Data extracted from a collection
※

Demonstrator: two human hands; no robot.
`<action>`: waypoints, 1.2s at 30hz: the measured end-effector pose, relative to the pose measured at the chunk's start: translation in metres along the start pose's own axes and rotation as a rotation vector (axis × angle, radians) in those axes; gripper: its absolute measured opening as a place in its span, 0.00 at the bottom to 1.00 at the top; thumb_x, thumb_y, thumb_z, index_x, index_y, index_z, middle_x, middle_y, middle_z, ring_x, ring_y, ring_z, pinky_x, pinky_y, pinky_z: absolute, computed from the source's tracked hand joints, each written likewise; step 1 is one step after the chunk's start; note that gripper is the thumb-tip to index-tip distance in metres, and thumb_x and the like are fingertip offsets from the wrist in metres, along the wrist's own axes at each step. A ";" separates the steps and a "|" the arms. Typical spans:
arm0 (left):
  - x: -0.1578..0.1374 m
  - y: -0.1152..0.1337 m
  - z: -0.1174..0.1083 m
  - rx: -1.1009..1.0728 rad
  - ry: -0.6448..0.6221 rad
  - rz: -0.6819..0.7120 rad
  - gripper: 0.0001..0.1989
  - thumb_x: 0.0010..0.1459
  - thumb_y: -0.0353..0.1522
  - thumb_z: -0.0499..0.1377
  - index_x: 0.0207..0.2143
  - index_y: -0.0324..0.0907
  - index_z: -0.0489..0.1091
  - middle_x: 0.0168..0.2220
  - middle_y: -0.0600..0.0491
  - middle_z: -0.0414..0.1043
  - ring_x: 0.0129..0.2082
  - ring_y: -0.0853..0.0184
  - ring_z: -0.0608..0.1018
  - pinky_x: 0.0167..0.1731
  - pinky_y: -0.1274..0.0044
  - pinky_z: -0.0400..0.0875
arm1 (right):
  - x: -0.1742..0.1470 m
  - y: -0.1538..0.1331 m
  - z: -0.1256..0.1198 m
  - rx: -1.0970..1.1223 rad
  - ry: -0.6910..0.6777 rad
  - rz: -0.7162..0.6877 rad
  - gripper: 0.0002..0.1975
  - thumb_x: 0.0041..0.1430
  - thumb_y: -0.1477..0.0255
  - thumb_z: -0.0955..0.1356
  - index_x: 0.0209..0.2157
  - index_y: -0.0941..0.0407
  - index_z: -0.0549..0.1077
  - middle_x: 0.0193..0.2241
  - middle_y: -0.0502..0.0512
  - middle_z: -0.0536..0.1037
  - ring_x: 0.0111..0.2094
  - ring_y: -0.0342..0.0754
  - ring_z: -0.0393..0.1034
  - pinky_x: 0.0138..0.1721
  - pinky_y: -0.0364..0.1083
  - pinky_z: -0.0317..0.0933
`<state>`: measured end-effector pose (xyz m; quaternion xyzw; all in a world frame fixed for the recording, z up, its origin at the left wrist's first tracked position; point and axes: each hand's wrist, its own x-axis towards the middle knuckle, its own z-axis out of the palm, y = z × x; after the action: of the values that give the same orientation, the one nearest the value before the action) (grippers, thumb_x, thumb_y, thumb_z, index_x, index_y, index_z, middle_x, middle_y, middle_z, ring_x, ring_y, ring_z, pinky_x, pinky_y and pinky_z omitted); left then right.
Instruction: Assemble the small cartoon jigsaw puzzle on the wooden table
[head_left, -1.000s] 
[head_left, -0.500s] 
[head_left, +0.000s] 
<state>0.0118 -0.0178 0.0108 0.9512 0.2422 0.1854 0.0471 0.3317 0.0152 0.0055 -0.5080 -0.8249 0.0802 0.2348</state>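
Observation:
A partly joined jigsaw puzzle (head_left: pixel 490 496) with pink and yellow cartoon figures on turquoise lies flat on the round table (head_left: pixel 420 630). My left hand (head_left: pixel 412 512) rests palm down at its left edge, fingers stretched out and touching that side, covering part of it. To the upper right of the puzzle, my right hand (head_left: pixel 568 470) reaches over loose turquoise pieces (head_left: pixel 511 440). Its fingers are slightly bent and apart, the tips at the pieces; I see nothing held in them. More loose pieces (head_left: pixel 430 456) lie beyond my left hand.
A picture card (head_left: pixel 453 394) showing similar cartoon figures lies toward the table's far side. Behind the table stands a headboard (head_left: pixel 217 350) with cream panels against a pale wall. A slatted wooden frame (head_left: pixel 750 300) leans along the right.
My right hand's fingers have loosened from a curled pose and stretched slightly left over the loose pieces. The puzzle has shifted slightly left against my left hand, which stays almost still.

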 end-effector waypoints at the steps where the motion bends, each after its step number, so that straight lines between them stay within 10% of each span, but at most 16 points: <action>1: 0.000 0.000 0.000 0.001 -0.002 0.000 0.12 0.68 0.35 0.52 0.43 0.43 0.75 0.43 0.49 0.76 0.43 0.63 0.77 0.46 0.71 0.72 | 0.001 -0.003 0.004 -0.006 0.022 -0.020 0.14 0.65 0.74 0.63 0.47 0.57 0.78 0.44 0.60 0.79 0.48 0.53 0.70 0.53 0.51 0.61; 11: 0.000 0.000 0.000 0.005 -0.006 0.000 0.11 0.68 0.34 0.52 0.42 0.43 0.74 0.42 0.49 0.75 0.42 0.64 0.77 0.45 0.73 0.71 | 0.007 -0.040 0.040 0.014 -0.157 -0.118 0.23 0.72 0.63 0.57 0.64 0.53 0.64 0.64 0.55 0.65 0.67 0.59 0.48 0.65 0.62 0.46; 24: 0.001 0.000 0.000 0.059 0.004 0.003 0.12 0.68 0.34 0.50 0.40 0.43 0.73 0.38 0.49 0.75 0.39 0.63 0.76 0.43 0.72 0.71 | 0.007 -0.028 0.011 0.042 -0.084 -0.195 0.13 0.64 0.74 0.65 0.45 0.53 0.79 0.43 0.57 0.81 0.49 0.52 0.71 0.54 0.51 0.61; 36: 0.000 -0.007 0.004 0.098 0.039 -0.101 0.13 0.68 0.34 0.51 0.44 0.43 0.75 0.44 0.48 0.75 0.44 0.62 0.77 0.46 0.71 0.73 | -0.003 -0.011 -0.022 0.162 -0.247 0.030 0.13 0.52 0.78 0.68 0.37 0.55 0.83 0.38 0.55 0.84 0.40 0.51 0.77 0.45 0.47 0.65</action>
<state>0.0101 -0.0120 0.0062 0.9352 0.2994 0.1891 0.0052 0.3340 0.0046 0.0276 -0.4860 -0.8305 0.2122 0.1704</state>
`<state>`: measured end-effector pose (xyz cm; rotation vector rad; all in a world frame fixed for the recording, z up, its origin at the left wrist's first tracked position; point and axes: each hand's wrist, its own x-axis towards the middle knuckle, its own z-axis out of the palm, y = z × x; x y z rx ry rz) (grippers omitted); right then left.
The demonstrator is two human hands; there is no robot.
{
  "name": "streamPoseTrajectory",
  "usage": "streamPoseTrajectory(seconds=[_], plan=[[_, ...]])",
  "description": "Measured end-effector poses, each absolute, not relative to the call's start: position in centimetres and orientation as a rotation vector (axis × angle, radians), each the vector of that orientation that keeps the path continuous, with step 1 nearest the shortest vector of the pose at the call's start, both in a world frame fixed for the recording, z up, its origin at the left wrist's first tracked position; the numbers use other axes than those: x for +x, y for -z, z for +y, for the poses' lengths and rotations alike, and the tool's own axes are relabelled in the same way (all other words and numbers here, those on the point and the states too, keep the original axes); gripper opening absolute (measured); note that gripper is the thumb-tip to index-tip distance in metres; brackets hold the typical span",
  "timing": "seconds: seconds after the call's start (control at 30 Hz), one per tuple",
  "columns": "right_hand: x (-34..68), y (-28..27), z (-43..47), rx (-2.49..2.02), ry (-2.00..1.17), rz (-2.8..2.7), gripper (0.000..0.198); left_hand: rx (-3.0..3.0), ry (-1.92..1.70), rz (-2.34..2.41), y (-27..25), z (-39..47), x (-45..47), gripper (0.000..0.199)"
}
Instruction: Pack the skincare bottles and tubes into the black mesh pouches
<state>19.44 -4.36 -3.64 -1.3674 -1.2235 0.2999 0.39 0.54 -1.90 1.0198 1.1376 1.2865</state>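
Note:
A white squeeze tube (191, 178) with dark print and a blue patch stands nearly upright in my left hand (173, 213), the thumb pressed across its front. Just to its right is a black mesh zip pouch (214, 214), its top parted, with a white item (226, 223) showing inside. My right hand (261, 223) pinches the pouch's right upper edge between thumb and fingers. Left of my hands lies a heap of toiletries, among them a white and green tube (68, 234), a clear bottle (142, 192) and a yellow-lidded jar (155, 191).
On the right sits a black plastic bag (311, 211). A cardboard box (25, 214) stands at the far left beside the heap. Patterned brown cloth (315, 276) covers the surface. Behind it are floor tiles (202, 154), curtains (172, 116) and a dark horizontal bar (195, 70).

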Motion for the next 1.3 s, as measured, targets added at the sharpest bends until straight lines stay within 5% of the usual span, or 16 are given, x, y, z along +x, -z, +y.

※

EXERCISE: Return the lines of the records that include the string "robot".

EXERCISE SOLUTION:
Demonstrator: two human hands; no robot.
The demonstrator is two human hands; there is no robot.

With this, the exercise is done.